Task directions | Each line of the data below holding the word "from" must be copied.

The data |
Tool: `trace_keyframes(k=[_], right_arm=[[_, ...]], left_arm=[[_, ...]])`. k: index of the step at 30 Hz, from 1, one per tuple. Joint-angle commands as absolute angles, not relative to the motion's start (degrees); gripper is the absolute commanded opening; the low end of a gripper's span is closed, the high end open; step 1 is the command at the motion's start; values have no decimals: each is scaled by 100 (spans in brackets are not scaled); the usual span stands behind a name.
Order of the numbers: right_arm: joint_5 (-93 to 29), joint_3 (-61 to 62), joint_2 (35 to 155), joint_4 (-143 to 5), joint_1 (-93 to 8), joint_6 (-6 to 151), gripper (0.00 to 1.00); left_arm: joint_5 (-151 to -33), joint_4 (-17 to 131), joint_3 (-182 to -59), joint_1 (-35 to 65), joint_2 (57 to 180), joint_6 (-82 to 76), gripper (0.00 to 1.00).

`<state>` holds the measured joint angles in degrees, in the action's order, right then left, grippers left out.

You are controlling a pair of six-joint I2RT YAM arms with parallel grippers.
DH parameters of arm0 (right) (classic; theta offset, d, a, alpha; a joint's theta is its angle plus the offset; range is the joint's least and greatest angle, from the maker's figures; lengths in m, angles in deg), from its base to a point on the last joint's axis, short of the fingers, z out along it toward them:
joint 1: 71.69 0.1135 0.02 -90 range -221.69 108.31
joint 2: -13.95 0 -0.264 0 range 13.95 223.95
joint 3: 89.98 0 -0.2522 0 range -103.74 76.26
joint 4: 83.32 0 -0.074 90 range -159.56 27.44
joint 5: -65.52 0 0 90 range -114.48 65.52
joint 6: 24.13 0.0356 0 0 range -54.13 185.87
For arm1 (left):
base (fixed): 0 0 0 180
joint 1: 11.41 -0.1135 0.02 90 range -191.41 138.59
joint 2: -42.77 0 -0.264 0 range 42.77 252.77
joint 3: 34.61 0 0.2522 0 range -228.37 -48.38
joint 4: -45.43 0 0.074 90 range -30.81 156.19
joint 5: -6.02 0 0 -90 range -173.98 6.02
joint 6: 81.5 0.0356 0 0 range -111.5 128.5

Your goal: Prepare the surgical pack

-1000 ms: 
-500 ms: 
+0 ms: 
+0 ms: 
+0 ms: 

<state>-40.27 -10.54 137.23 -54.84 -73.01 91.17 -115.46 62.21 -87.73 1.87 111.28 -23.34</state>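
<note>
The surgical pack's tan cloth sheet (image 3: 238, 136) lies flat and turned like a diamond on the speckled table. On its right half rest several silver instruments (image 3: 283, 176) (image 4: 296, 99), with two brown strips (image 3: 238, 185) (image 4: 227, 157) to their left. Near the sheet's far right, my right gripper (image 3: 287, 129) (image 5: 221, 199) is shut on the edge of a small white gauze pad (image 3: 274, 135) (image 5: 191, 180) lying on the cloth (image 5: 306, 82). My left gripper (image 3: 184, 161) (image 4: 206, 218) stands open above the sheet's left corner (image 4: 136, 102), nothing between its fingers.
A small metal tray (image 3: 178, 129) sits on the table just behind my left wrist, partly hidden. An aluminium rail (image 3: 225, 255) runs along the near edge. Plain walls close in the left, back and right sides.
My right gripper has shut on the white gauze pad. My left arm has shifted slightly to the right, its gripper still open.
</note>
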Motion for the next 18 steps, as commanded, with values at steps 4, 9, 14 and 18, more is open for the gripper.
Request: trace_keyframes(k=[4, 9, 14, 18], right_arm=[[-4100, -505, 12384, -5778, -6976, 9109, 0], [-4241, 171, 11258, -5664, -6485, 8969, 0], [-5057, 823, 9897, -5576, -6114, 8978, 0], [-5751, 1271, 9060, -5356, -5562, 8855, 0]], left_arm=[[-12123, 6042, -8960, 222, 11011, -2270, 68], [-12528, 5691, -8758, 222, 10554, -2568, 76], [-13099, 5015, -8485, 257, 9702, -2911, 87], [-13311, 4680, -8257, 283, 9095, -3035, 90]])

Expected answer |
Tool: `trace_keyframes(k=[_], right_arm=[[_, ...]], left_arm=[[_, ...]])`. k: index of the step at 30 Hz, from 1, one per tuple. Joint-angle commands as absolute angles, not relative to the motion's start (degrees); gripper is the absolute commanded opening; the low end of a gripper's span is closed, the high end open; step 1 is the command at the motion's start; values have no decimals: each is scaled by 100 (spans in brackets are not scaled); the usual span stands behind a name.
DH parameters of arm0 (right) (classic; theta offset, d, a, alpha; a joint's theta is its angle plus the offset; range is the joint's least and greatest angle, from the maker's figures; lengths in m, angles in deg), from its base to a point on the last joint's axis, short of the fingers, z out along it toward them:

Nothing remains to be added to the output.